Return all the data verbatim but without images.

* RECORDED DATA:
_ _ _ _ _ _ _
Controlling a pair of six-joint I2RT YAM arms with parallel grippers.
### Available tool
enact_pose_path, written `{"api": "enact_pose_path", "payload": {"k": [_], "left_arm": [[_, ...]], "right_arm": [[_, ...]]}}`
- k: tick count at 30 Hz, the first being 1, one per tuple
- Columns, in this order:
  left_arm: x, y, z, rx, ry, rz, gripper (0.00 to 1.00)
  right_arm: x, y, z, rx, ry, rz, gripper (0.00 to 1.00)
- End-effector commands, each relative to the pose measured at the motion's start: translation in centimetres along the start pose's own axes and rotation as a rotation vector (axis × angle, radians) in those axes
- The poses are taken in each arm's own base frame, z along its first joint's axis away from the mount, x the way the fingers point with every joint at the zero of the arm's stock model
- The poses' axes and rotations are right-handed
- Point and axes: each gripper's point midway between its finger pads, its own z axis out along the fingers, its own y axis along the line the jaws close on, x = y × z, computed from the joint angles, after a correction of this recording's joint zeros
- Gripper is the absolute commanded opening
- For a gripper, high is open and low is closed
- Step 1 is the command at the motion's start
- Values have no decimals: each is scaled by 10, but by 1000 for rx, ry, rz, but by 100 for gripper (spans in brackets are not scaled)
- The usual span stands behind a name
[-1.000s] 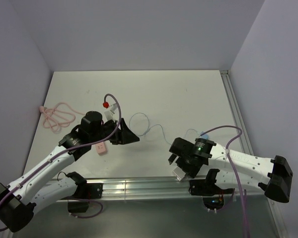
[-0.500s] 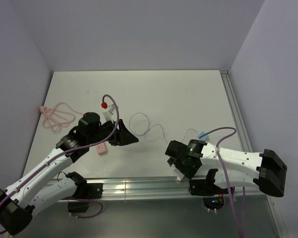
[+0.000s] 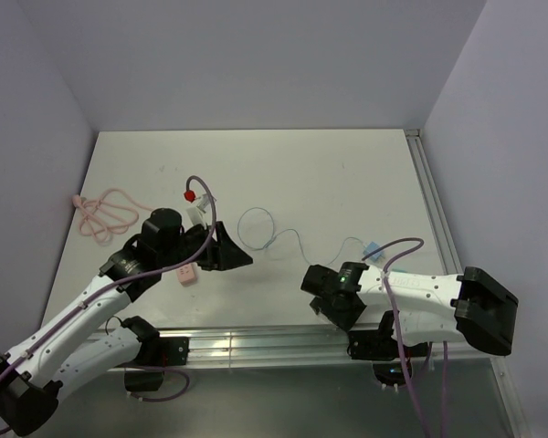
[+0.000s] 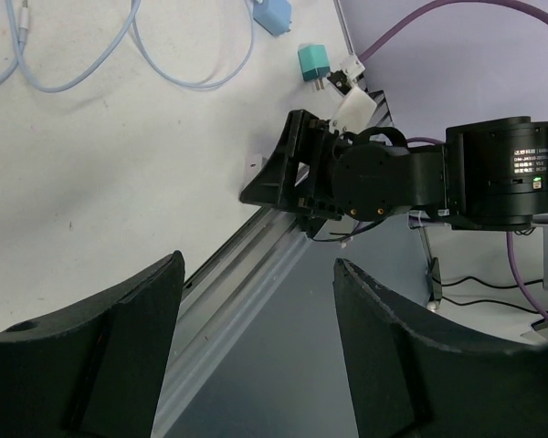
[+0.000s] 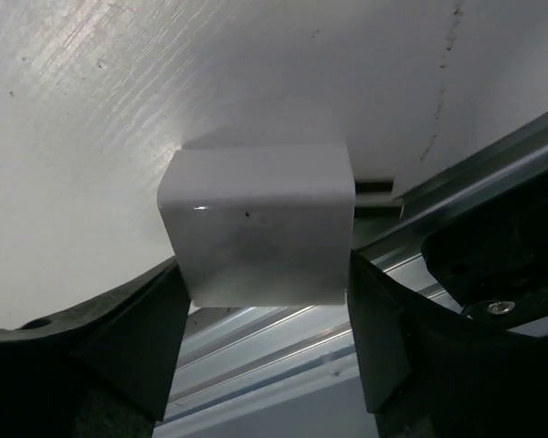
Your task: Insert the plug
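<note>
The thin pale wire (image 3: 256,224) lies looped mid-table, and it shows again in the left wrist view as the wire (image 4: 137,55). The plug at its end is too small to pick out. The pink socket strip (image 3: 187,275) lies just left of my left gripper (image 3: 230,254). That left gripper (image 4: 258,265) hangs open over the table's front rail with nothing between its fingers. My right gripper (image 3: 320,294) is low at the front edge. In its wrist view the right gripper (image 5: 265,274) has both fingers pressed against a white block (image 5: 256,224).
The pink cord (image 3: 105,215) is coiled at the far left. A blue piece (image 4: 274,14) and a teal two-pronged adapter (image 4: 312,66) lie by the wire's right end. A metal rail (image 3: 256,342) runs along the front edge, with walls behind and to both sides.
The right gripper has slid left along the front edge and its fingers have closed in on the white block. The left arm has drifted slightly left, still open.
</note>
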Motion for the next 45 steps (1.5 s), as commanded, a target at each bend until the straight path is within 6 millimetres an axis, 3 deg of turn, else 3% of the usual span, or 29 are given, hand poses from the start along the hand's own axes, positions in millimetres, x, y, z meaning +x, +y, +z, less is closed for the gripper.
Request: {"api": "enact_pose_path", "payload": {"k": [1, 5, 9, 12, 15, 17, 19, 21, 22, 24, 25, 28, 29, 34, 36, 38, 42, 45], "left_arm": [[-7, -9, -6, 16, -29, 30, 72], [-5, -7, -7, 8, -32, 21, 71], [-4, -3, -8, -14, -29, 13, 70], [-6, 0, -11, -44, -41, 23, 70], [-13, -3, -17, -64, -63, 49, 68], [-24, -13, -26, -62, -96, 102, 67], [-30, -21, -35, -54, -117, 171, 67], [-41, -40, -50, -9, -170, 260, 68], [-44, -48, -55, 11, -189, 287, 70], [-46, -68, -67, 86, -213, 355, 72], [-50, -83, -77, 148, -259, 416, 73], [-43, -123, -101, 340, -316, 567, 75], [-40, -125, -102, 369, -323, 594, 77], [-22, -155, -127, 553, -349, 828, 89], [-23, -155, -123, 565, -343, 887, 90], [-15, -161, -123, 642, -310, 967, 99], [-20, -162, -114, 652, -304, 1042, 99], [-13, -163, -112, 713, -269, 1080, 100]], "right_arm": [[-3, 6, 4, -39, -27, 4, 71], [-15, 18, -4, -96, -87, -32, 47], [-26, 42, -22, -191, -154, -117, 0], [-26, 73, -43, -329, -182, -246, 0], [-23, 114, -80, -552, -222, -423, 0], [-14, 146, -128, -796, -250, -606, 0], [6, 157, -170, -987, -207, -830, 0], [6, 170, -203, -1114, -172, -912, 0], [23, 162, -216, -1203, -79, -1035, 0], [26, 159, -234, -1315, 8, -1102, 0], [44, 145, -259, -1466, 143, -1200, 0], [52, 129, -286, -1615, 260, -1255, 0], [59, 118, -306, -1737, 310, -1315, 0], [70, 89, -328, -1872, 495, -1347, 0], [73, 84, -339, -1915, 489, -1394, 0], [81, 81, -336, -1869, 560, -1412, 0], [90, 82, -344, -1838, 631, -1438, 0], [94, 85, -348, -1829, 691, -1411, 0]]}}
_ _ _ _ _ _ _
* RESULT FOR THIS EXERCISE:
Controlling a pair of six-joint I2RT YAM arms with parallel grippers.
### Available tool
enact_pose_path, written `{"api": "enact_pose_path", "payload": {"k": [_], "left_arm": [[_, ...]], "right_arm": [[_, ...]]}}`
- k: tick count at 30 Hz, the first being 1, one per tuple
- Columns, in this order:
  left_arm: x, y, z, rx, ry, rz, gripper (0.00 to 1.00)
  right_arm: x, y, z, rx, ry, rz, gripper (0.00 to 1.00)
- End-effector commands, each relative to the pose measured at the motion's start: translation in centimetres along the start pose's own axes and rotation as a rotation vector (axis × angle, radians) in those axes
- The poses are taken in each arm's own base frame, z along its first joint's axis away from the mount, x the way the fingers point with every joint at the zero of the arm's stock model
- The poses' axes and rotations are right-handed
- Point and axes: each gripper's point midway between its finger pads, its own z axis out along the fingers, its own y axis along the line the jaws close on, x = y × z, computed from the joint angles, after a correction of this recording's joint zeros
- Gripper is the absolute commanded opening
- For a gripper, high is open and low is closed
- Step 1 is the command at the motion's start
- Values have no decimals: each is scaled by 10, but by 1000 for rx, ry, rz, but by 100 for gripper (spans in brackets are not scaled)
- The usual span stands behind a name
[-1.000s] 
[-0.500s] 
[+0.000s] 
[+0.000s] 
[+0.000s] 
Your task: Insert the plug
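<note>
The thin pale wire (image 3: 256,224) lies looped mid-table, and it shows again in the left wrist view as the wire (image 4: 137,55). The plug at its end is too small to pick out. The pink socket strip (image 3: 187,275) lies just left of my left gripper (image 3: 230,254). That left gripper (image 4: 258,265) hangs open over the table's front rail with nothing between its fingers. My right gripper (image 3: 320,294) is low at the front edge. In its wrist view the right gripper (image 5: 265,274) has both fingers pressed against a white block (image 5: 256,224).
The pink cord (image 3: 105,215) is coiled at the far left. A blue piece (image 4: 274,14) and a teal two-pronged adapter (image 4: 312,66) lie by the wire's right end. A metal rail (image 3: 256,342) runs along the front edge, with walls behind and to both sides.
The right gripper has slid left along the front edge and its fingers have closed in on the white block. The left arm has drifted slightly left, still open.
</note>
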Motion for the next 45 steps (1.5 s), as commanded, a target at each bend until the straight path is within 6 millimetres an axis, 3 deg of turn, else 3% of the usual span, or 29 are given, hand poses from the start along the hand's own axes, positions in millimetres, x, y, z meaning +x, +y, +z, less is closed for the gripper.
Request: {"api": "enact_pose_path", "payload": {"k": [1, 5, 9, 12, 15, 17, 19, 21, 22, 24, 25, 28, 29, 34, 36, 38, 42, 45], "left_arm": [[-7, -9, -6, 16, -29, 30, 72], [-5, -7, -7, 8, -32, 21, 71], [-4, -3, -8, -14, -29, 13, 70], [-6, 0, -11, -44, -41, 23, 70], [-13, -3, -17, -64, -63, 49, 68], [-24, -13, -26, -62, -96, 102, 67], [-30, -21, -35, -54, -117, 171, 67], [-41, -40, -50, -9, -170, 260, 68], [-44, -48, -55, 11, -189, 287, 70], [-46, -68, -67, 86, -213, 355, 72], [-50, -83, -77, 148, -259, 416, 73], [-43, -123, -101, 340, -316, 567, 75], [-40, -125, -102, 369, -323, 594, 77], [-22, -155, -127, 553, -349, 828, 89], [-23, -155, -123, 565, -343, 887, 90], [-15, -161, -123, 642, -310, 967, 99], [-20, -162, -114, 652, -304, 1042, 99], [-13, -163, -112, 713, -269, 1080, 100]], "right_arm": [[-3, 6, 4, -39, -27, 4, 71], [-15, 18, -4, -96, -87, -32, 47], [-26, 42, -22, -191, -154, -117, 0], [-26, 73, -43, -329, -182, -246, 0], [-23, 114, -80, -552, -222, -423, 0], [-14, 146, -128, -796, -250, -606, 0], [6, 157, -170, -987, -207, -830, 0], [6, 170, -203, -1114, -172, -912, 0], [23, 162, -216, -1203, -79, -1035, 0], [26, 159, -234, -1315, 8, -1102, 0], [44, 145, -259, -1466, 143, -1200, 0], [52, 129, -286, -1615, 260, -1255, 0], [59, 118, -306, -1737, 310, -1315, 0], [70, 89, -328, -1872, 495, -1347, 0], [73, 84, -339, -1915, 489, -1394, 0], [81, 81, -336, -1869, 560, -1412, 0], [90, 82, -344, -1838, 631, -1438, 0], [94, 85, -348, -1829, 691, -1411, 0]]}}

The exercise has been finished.